Potential confounders

As we used minimization for group allocation, we assessed potential confounders in order to be able to adjust our effect analyses in case of relevant differences between the intervention and the control group. Gender and age were collected from patient medical records. Education level was measured using one single item in the questionnaire. Low education was operationalized as primary school, middle education or basic vocational education. Middle education was operationalized as secondary vocational education or intermediate vocational education. High education was operationalized as higher vocational education or a university degree. The Disease Activity Score of 28 joints (DAS28) was assessed as a part of usual care and was collected from patient records. The DAS28 score was based on the number of tenders and swollen joints in 28 joints, the erythrocyte sedimentation rate and the patient’s general health measured on a visual analogue scale of 100 mm.[36] We furthermore retrieved the use of biological therapeutics from the patient medical records. The presence of comorbidity (yes/no) was investigated by a list with 15 common comorbidities, including cardiovascular diseases, diabetes mellitus and psychological complaints such as depression. Disease duration was investigated by one open-ended question about the year of the RA diagnosis, as well as the duration of complaints due to RA (answer categories were 0–2 years, 3–5 years, 6–10 years, >10 years). Daily functioning was measured with the Health Assessment Questionnaire (HAQ), a reliable and valid questionnaire widely used in RA research.[37] We also measured several variables related to the work situation of the participant. We measured co-worker support, decision authority, psychological and physical job demands with subscales of the JCQ.[30] We asked participants to their type of job contract (permanent contract; self-employed). We furthermore asked patients whether they were satisfied with their job (not/moderately satisfied; (very) satisfied).

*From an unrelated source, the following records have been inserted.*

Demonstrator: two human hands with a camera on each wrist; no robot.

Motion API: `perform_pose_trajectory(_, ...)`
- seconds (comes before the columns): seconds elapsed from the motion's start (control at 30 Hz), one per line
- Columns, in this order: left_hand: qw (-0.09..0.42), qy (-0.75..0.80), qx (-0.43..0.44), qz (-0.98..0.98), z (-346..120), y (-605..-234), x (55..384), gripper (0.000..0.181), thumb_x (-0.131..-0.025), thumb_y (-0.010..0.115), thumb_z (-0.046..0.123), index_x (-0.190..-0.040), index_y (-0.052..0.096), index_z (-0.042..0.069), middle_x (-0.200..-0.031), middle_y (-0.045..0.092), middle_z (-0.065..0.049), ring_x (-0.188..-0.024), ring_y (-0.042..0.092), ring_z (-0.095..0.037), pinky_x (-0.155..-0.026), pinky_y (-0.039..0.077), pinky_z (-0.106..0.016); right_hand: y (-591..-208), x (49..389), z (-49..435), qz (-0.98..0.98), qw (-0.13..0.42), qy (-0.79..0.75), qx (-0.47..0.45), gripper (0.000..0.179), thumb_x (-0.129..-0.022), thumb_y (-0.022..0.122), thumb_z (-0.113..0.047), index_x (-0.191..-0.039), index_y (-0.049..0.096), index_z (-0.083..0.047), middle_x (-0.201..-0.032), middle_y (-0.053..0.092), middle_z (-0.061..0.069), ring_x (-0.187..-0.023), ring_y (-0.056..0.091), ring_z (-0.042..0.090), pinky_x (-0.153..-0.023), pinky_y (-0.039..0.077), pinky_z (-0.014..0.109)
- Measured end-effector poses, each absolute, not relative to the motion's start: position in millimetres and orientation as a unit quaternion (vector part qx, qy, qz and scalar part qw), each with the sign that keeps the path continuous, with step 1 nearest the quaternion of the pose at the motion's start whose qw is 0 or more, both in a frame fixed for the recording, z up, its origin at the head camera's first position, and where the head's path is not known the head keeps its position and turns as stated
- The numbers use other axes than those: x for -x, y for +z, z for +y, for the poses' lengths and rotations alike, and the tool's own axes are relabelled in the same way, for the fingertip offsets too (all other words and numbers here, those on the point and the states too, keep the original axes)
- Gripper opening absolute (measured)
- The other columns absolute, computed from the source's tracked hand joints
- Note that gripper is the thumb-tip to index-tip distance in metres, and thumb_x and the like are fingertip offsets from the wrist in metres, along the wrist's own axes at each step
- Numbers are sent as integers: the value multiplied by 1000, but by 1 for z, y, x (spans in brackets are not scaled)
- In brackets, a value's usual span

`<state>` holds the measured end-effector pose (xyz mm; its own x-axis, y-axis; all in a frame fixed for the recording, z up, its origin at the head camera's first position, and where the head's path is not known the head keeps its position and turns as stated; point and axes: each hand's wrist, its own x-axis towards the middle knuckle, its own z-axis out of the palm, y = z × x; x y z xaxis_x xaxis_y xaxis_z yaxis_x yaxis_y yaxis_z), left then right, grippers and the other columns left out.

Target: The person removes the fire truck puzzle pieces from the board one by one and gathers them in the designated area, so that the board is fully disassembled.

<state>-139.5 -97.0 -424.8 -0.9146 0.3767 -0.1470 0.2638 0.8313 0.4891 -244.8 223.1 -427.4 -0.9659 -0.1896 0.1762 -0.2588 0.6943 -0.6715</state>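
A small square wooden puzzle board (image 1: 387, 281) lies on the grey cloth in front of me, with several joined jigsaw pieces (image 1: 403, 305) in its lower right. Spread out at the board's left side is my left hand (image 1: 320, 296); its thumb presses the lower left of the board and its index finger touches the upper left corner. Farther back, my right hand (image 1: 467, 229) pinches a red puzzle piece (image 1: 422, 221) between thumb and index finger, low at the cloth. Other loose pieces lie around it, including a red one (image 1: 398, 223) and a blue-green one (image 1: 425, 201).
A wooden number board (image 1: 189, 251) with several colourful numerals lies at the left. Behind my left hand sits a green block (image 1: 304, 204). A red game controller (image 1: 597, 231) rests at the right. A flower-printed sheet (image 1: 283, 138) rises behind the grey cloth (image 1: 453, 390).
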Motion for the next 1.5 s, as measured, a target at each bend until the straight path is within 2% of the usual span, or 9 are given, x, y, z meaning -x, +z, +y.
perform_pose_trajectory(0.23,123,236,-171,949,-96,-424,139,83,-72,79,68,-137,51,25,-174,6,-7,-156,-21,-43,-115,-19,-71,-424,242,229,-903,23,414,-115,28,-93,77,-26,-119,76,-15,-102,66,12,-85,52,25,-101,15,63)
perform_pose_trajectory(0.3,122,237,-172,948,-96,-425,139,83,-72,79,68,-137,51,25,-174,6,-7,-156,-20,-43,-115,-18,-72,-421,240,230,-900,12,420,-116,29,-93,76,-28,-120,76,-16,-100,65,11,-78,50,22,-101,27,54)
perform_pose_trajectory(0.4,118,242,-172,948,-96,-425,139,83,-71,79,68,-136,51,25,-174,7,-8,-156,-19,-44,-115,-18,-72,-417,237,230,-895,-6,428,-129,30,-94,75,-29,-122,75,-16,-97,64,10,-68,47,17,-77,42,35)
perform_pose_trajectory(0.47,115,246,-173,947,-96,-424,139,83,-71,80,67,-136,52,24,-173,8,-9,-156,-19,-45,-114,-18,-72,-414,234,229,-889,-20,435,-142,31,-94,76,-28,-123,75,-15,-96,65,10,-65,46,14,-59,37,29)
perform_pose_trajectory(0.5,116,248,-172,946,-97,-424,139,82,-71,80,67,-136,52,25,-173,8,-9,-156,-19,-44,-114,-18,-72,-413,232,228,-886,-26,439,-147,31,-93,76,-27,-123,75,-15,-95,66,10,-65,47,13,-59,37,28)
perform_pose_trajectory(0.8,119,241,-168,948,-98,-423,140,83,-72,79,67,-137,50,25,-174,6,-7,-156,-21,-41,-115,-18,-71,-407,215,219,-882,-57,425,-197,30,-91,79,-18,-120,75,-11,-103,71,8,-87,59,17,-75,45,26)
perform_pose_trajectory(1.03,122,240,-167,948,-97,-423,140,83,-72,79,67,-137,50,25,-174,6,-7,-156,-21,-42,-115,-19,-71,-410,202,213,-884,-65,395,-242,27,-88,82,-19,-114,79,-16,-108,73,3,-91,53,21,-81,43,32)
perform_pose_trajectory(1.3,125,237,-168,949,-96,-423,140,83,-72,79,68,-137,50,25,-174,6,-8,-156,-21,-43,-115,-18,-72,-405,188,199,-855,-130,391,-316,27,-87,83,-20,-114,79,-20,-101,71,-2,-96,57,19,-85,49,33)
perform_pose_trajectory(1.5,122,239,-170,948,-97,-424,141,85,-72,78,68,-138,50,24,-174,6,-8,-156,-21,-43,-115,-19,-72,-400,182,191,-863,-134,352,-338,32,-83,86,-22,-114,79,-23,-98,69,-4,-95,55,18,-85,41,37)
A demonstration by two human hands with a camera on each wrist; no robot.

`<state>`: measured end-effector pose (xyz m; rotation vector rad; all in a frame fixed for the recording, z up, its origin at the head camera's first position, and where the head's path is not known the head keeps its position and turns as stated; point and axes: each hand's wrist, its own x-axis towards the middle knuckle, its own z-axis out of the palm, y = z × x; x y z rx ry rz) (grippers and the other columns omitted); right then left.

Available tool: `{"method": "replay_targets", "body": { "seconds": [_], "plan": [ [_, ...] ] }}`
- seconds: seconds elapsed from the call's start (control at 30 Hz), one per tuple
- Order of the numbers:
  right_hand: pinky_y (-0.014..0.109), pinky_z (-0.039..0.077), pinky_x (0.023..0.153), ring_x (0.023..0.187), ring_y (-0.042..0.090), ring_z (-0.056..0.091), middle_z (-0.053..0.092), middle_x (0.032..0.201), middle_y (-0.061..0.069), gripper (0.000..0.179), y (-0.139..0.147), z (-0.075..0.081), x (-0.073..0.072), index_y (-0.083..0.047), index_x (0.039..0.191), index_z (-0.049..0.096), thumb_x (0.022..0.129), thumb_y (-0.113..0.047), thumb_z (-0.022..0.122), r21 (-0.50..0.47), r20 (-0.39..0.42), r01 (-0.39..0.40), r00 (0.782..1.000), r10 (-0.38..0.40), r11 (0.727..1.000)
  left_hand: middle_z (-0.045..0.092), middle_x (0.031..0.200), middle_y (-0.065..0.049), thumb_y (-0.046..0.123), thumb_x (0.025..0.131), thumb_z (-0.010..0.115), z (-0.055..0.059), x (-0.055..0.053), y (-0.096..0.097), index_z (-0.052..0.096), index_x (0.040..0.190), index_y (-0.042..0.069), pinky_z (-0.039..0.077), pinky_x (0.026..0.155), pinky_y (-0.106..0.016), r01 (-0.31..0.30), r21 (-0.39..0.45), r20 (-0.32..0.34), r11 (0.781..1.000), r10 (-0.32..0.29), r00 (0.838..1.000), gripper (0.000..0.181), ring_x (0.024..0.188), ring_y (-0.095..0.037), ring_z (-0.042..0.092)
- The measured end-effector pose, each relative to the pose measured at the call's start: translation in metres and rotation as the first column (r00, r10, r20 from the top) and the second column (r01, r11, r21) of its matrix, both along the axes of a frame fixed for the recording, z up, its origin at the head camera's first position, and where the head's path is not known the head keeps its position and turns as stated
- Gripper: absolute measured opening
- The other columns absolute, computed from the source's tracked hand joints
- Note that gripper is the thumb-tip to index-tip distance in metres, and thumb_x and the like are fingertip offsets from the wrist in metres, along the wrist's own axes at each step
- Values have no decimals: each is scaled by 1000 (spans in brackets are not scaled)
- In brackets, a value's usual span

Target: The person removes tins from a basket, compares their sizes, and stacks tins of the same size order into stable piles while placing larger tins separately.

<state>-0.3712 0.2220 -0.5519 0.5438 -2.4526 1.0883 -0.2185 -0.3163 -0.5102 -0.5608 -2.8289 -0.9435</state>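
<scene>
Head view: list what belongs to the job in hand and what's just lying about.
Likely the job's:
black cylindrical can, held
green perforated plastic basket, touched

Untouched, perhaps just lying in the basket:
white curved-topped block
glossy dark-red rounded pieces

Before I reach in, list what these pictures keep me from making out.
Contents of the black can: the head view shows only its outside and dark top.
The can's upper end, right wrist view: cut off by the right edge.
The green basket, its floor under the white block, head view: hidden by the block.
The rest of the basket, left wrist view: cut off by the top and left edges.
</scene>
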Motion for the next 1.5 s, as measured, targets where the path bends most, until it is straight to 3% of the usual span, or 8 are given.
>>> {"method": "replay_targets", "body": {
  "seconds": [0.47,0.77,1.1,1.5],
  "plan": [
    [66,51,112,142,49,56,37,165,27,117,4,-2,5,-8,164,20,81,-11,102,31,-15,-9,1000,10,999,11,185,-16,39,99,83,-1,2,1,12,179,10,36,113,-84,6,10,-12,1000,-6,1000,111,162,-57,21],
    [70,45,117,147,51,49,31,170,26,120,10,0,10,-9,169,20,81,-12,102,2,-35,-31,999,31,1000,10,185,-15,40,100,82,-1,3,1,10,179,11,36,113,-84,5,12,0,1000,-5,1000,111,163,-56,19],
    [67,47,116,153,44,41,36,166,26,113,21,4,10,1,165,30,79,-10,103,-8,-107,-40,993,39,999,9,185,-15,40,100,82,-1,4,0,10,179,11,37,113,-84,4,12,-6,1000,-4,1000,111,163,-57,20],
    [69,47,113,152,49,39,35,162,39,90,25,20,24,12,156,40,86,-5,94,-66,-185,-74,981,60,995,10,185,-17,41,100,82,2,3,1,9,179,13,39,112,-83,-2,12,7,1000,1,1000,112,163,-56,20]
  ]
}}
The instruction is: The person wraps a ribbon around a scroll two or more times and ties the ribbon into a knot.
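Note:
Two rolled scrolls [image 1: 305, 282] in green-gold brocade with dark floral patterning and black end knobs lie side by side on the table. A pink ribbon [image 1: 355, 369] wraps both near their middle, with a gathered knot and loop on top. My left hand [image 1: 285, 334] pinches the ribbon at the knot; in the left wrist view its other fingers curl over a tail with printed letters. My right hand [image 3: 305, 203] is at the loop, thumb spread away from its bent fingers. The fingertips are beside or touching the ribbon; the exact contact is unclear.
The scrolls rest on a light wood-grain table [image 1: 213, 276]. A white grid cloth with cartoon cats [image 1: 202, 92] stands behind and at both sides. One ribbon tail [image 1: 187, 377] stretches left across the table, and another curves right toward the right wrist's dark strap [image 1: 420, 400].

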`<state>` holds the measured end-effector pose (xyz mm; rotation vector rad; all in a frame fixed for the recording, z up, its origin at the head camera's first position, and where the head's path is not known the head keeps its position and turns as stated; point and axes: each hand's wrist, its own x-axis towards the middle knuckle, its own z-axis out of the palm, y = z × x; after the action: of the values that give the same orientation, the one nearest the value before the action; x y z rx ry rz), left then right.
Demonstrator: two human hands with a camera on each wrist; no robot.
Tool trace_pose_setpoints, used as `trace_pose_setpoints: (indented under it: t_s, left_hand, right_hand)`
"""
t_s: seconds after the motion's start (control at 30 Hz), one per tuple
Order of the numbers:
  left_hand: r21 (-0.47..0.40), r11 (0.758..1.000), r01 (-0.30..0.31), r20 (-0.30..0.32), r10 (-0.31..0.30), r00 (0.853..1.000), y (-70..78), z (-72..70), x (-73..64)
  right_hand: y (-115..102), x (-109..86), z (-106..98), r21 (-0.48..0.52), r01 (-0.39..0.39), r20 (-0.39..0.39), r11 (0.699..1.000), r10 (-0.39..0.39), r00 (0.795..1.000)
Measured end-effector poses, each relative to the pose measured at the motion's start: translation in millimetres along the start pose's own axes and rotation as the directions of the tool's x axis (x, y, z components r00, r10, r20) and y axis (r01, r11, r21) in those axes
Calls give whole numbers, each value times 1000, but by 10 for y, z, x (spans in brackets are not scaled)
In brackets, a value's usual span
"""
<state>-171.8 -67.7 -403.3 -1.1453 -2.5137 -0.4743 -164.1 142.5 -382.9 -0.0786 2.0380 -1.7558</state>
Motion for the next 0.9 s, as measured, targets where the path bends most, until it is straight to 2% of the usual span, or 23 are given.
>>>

We measured the quality of life with the RAND 36.[38,39] All nine subscales of the RAND 36 were included in the questionnaire (mental health (1), pain (2), physical role limitations (3), physical functioning (4), social functioning (5), vitality (6), emotional role limitations (7), general health perception (8) and perceived health change (9). We furthermore included baseline data of all of the outcomes described above as potential confounders.

Co-interventions

We collected data on co-interventions used by our participants to be able to determine whether the use of co-interventions might have intervened with our intervention effects. Information about all treatments and co-interventions received by patients were collected by means of two questions in the questionnaire. These questions were asked to patients in the intervention as well as in the control group. We asked participants whether their work situation was adapted during the past 6 months related to their work functioning. We indicated that these adaptations should not be related to the Care for Work intervention programme. We furthermore asked participants to describe the adaptations that were implemented at their work.

Statistical analyses

Participants in the control and intervention group were checked for baseline differences in outcome variables or potential confounders. To determine the effects of the intervention programme at 6 months of follow-up, linear regression analyses were performed with the outcome variable of interest as the dependent variable, and group allocation as the independent variable. All analyses were performed according to the intention to treat principle. All analyses were corrected for the baseline values of the outcome variable. Analyses were checked for potential confounders with a forward procedure. A potential confounder was included in the analyses when a >10% change occurred in the regression coefficient. We checked effect modification for the use of co-interventions. p Values <0.05 were considered statistically significant. All analyses were performed using SPSS software (version 20.0, Chicago, IL).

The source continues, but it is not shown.